Morby: I’m so grateful for this clip [because] I feel like it’s just going to become shorthand for songwriters to point to this clip and say, “That’s how songwriting works. It’s exactly how it works. You’re just pulling things about of thin air.”
The documentary series focuses not only on the successful songwriting of the Beatles but also on some of the more challenging moments in the weeks leading to “Let It Be”: songs that led nowhere and tunes that required more editing than we might expect, which underscored the relentless creativity powering the band and led some musicians to reflect on their own process.

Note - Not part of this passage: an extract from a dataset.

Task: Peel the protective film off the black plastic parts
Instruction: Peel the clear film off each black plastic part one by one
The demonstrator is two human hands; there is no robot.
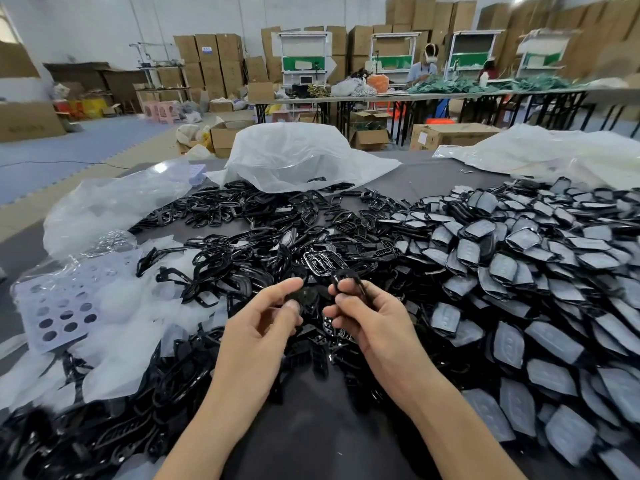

Crutchfield: Sometimes, you have to do what the Beatles are doing in this documentary. It’s a little bit like a “Field of Dreams” thing: If you put a bunch of gear in the room and set an intention, a melody will come. And sometimes you’re just walking down the street, and there’s a melody in your head, and you have to stop everything and record that.
Heidecker: One of the most instructive moments is how many bad ideas there are that get abandoned. The ability to self-edit and criticize themselves and keep working on something until it’s the thing we all know.
McLean: This whole endeavor — writing songs — is filled with failure. Most people think, “Oh the Beatles, everything they did turned to gold.” Wrong. You’re always trying and discarding things and searching for the right thing.
Tweedy: Your ego stands in the way and wants everything to automatically feel great and cool. And the reality is it has to sound bad before it sounds good. … These eight hours reaffirm that.
Morby: There’s something kind of amazing to see that the Beatles, they’re just humans like the rest of us.
Correction: An earlier version of this article misspelled Gregg Gillis’s name as Greg. It has been corrected.